Berkaitan dengan itu, Badan Pengawas Perdagangan Berjangka Komoditi (Bappebti) Kementerian Perdagangan juga mengimbau masyarakat agar lebih jeli dan teliti dalam memilih perusahaan pialang untuk berinvestasi agar tidak terjerat dalam kegiatan investasi ilegal.
Bappebti mengimbau agar masyarakat yang ingin berinvestasi untuk menyalurkan dananya di perusahaan yang telah terdaftar di Bappepti dan terlebih dahulu melakukan pengecekan legalitas perusahaan pialang berjangka (broker) di laman web www.bappebti.go.id.
Selain itu, mengenali jenis investasi yang akan digunakan apakah berisiko atau tidak, melakukan pengecekan apakah perusahaan pialang berjangka memiliki rekening terpisah atau tidak untuk penampungan dana nasabah. Yang juga perlu diingat, masyarakat diimbau agar tidak teriming-imingi janji pasti untung dan penghasilan tetap atau fixed income.

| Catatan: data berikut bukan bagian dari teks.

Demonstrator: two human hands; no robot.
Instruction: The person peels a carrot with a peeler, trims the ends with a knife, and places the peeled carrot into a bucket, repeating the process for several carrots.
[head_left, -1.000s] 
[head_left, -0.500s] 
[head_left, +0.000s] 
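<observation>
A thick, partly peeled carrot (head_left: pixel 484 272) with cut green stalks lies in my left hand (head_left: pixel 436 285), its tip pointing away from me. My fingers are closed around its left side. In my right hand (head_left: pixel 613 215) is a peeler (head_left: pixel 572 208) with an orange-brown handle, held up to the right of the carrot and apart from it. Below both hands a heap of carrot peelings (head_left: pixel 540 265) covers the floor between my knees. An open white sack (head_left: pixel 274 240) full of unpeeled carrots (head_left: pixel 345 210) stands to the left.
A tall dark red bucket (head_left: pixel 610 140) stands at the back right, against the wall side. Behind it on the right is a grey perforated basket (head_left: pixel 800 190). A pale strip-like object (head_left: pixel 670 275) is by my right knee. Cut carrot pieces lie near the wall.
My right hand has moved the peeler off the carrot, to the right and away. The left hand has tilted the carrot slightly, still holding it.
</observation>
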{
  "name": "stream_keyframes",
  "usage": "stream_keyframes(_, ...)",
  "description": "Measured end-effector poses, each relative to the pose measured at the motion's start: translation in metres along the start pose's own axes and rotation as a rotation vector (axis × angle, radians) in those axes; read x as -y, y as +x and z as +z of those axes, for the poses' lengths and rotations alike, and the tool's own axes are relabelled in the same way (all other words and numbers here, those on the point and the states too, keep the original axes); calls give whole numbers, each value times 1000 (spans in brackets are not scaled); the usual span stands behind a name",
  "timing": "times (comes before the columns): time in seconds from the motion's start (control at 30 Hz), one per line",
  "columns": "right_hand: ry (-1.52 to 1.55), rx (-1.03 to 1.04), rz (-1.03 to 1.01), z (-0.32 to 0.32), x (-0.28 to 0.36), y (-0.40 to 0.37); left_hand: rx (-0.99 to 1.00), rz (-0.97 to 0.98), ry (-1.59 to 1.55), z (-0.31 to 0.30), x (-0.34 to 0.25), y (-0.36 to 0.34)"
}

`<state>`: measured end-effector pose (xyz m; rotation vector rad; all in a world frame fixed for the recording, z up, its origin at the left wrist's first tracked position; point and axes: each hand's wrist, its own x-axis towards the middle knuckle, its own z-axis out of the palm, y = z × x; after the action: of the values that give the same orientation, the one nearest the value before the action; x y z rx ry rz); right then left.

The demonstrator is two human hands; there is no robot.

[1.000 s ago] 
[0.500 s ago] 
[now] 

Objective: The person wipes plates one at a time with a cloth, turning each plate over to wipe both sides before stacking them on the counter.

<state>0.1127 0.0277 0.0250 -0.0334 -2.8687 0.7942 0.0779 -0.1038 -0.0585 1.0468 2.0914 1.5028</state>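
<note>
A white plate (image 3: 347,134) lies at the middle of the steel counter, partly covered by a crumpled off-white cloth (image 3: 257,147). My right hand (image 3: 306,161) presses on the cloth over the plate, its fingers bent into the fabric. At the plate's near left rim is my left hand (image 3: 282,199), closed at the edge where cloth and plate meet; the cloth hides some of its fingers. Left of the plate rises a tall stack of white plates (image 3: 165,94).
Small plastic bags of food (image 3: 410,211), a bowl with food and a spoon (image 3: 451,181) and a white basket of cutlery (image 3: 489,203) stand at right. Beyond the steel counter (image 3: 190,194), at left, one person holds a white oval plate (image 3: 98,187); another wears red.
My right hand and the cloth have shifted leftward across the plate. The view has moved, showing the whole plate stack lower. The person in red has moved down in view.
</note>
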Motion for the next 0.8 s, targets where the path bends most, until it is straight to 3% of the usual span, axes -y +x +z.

Agar tidak tertipu investasi bodong dan dapat menentukan produk dan layanan jasa keuangan yang sesuai dengan kebutuhan, masyarakat harus memahami dengan benar manfaat dan risikonya, mengetahui hak dan kewajiban serta meyakini bahwa produk dan layanan jasa keuangan yang dipilih dapat meningkatkan kesejahteraan.